## The task
Output each entry verbatim and exclude every picture from it.

## Dataset excerpts

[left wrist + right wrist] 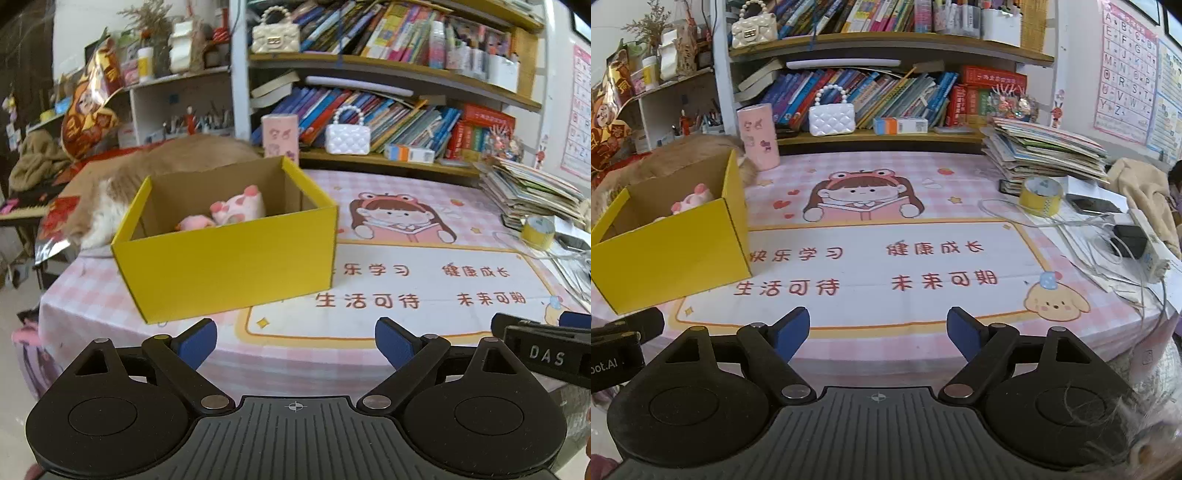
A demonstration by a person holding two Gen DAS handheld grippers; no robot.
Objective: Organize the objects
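Both our left gripper (295, 341) and right gripper (878, 332) gape wide, empty, above the tabletop (886, 206); box (225, 254) holds plush toys (240, 208), tape (1041, 195) sits right.

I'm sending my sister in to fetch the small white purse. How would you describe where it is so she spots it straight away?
Start at the bookshelf behind the pink table and look at its lowest shelf. The white quilted purse stands in front of the leaning books, right of the pink cylinder. Its pearl bead handle and pure white colour separate it from the cream purse one shelf up.
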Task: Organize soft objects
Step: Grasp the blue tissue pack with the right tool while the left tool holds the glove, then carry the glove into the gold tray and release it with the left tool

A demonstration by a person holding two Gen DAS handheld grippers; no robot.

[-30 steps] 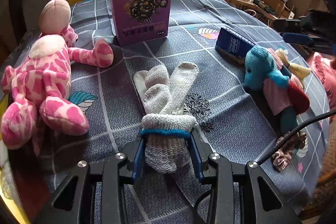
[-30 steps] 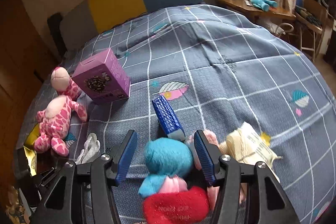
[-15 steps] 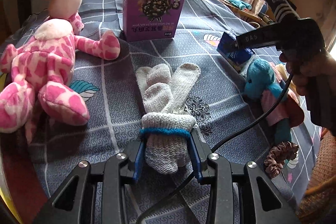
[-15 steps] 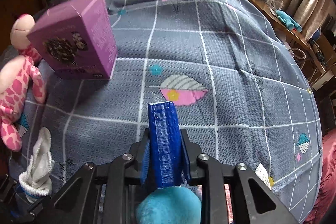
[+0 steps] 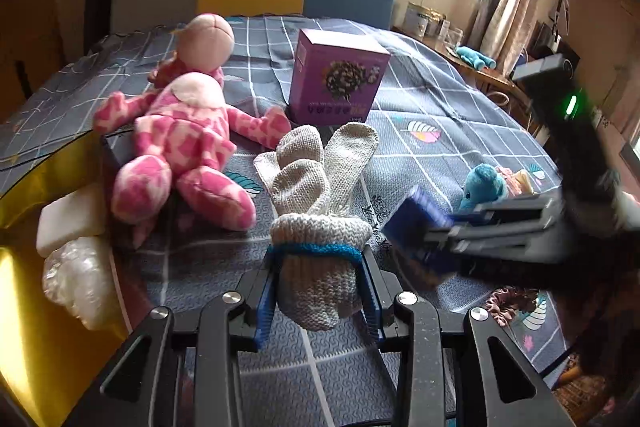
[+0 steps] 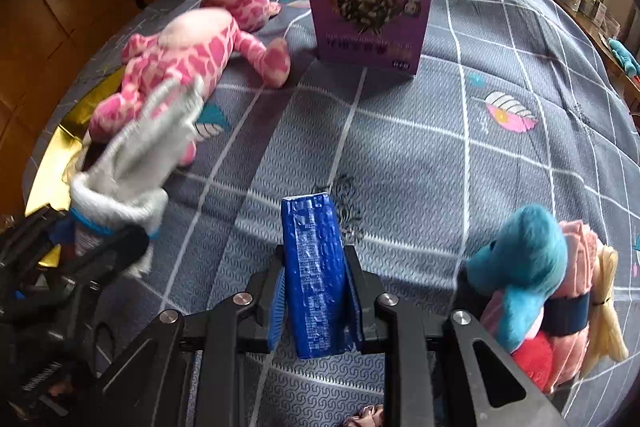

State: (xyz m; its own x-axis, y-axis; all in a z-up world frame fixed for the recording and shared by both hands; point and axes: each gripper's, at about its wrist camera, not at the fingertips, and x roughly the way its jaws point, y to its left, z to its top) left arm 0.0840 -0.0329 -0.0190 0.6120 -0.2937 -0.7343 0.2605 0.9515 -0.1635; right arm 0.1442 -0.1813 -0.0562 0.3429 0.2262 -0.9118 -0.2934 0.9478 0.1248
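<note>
The left gripper [image 5: 318, 285] has its jaws clenched on the cuff of a grey knitted glove [image 5: 320, 211], held above the checked worktop [image 5: 420, 107] beside the pink plush toy [image 5: 180, 143]. The right gripper [image 6: 316, 301] clamps a blue packet [image 6: 316, 275] between narrow jaws, near the blue plush toy [image 6: 524, 267].

The right gripper [image 5: 430, 247] and its blue plastic packet [image 5: 416, 227] are motion-blurred. The brown ruffled scrunchie [image 6: 366, 417] is cut off by the bottom edge.
</note>
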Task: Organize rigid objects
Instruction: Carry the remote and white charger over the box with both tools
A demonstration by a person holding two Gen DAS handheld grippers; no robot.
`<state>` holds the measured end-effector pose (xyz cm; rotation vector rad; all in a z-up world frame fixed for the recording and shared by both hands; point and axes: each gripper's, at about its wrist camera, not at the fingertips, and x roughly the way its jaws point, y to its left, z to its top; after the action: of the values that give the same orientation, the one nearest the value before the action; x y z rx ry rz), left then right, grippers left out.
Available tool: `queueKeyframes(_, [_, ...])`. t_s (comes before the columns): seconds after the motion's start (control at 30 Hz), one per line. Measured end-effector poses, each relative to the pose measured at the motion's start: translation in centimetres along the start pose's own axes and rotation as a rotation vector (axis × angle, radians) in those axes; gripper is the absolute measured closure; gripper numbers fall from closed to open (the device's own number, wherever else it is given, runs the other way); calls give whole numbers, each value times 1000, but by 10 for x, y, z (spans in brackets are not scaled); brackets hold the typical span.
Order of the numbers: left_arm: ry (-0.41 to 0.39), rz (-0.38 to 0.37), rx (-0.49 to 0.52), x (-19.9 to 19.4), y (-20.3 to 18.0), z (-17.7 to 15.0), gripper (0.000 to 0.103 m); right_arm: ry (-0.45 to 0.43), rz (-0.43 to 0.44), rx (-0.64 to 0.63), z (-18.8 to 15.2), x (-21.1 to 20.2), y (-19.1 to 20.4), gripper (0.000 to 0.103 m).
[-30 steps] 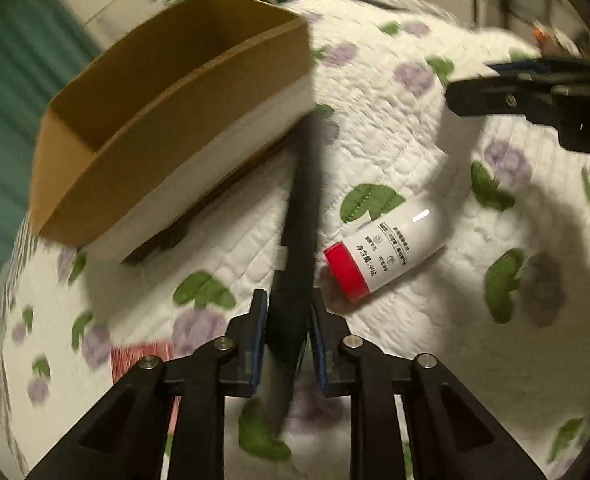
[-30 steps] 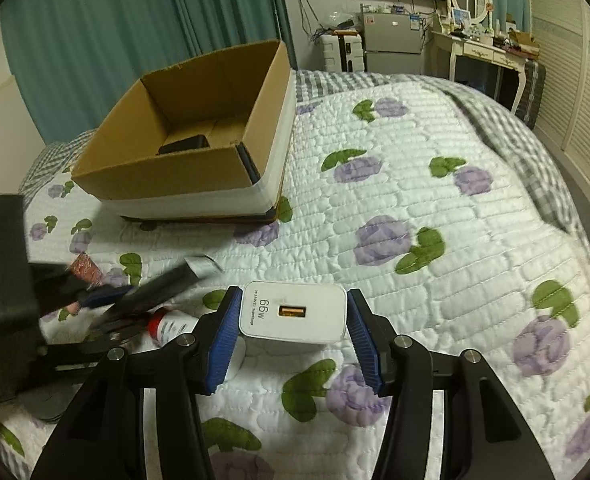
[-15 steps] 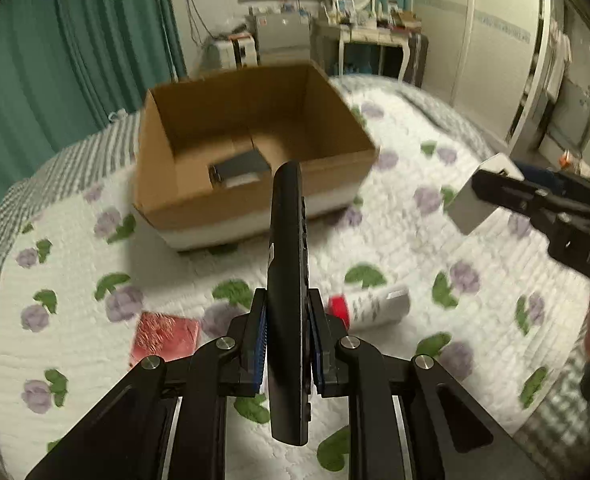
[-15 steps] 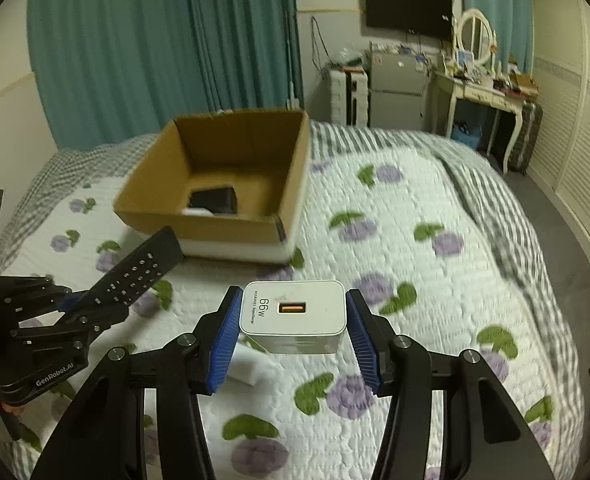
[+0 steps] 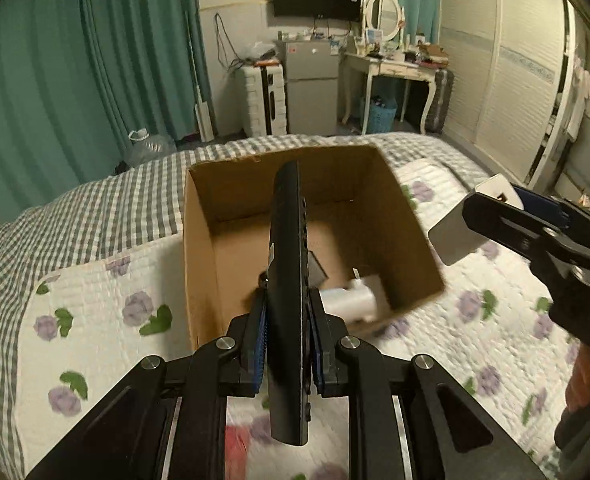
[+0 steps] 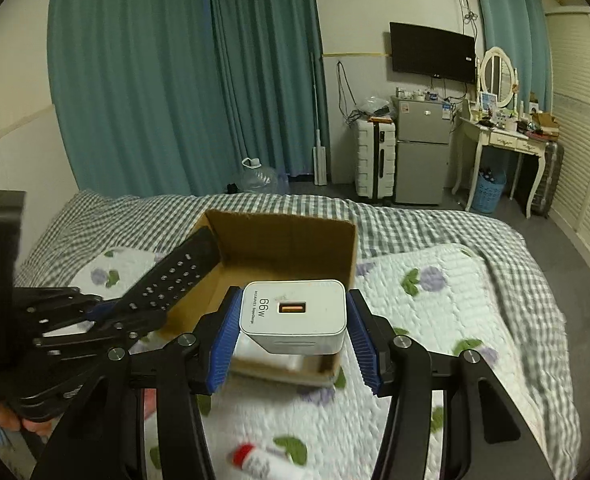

## Result of this exercise
[left wrist + right wrist] 
A demonstration by a person holding two Gen DAS handheld grippers; no robot.
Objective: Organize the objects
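Both our left gripper (295, 341) and right gripper (878, 332) gape wide, empty, above the tabletop (886, 206); box (225, 254) holds plush toys (240, 208), tape (1041, 195) sits right.

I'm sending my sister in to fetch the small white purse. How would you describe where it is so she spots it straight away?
Start at the bookshelf behind the pink table and look at its lowest shelf. The white quilted purse stands in front of the leaning books, right of the pink cylinder. Its pearl bead handle and pure white colour separate it from the cream purse one shelf up.
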Task: Organize soft objects
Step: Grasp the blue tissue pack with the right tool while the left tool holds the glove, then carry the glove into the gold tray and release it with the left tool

A demonstration by a person holding two Gen DAS handheld grippers; no robot.

[-30 steps] 
[-30 steps] 
[-15 steps] 
[-15 steps] 
[+0 steps] 
[+0 steps] 

State: (xyz m; its own x-axis, y-axis; all in a z-up world frame fixed for the recording and shared by both hands; point and axes: each gripper's, at about its wrist camera, not at the fingertips, and x roughly the way its jaws point, y to its left, z to its top) left arm 0.0840 -0.0329 -0.0190 0.6120 -0.2937 -0.7343 0.2605 0.9515 -0.1635; right arm 0.1442 -0.1813 -0.0562 0.3429 0.2262 -0.9118 -0.2934 0.9478 0.1248
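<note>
The left gripper [image 5: 318, 285] has its jaws clenched on the cuff of a grey knitted glove [image 5: 320, 211], held above the checked worktop [image 5: 420, 107] beside the pink plush toy [image 5: 180, 143]. The right gripper [image 6: 316, 301] clamps a blue packet [image 6: 316, 275] between narrow jaws, near the blue plush toy [image 6: 524, 267].

The right gripper [image 5: 430, 247] and its blue plastic packet [image 5: 416, 227] are motion-blurred. The brown ruffled scrunchie [image 6: 366, 417] is cut off by the bottom edge.
</note>
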Task: Organize rigid objects
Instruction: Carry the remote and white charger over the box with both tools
A demonstration by a person holding two Gen DAS handheld grippers; no robot.
`<state>` holds the measured end-effector pose (xyz cm; rotation vector rad; all in a z-up world frame fixed for the recording and shared by both hands; point and axes: each gripper's, at about its wrist camera, not at the fingertips, and x roughly the way its jaws point, y to its left, z to its top; after the action: of the values that give the same orientation, the one nearest the value before the action; x y z rx ry rz), left then right, grippers left out.
Available tool: `queueKeyframes(_, [_, ...])`. t_s (comes before the columns): seconds after the motion's start (control at 30 Hz), one per line. Measured end-effector poses, each relative to the pose measured at the motion's start: translation in centimetres along the start pose's own axes and rotation as a rotation vector (axis × angle, radians) in those axes; gripper is the absolute measured closure; gripper numbers fall from closed to open (the device's own number, wherever else it is given, runs the other way); calls give whole numbers, each value times 1000, but by 10 for x, y, z (spans in brackets are not scaled); brackets hold the typical span.
Order of the numbers: left_arm: ry (-0.41 to 0.39), rz (-0.38 to 0.37), rx (-0.49 to 0.52), x (-19.9 to 19.4), y (-20.3 to 18.0), z (-17.7 to 15.0), gripper (0.000 to 0.103 m); right_arm: ry (-0.45 to 0.43), rz (-0.43 to 0.44), rx (-0.64 to 0.63), z (-18.8 to 15.2), x (-21.1 to 20.2), y (-19.1 to 20.4), gripper (0.000 to 0.103 m).
[-30 steps] 
[-30 steps] 
[-15 steps] 
[-15 steps] 
[+0 steps] 
[+0 steps] 

This is the complete answer.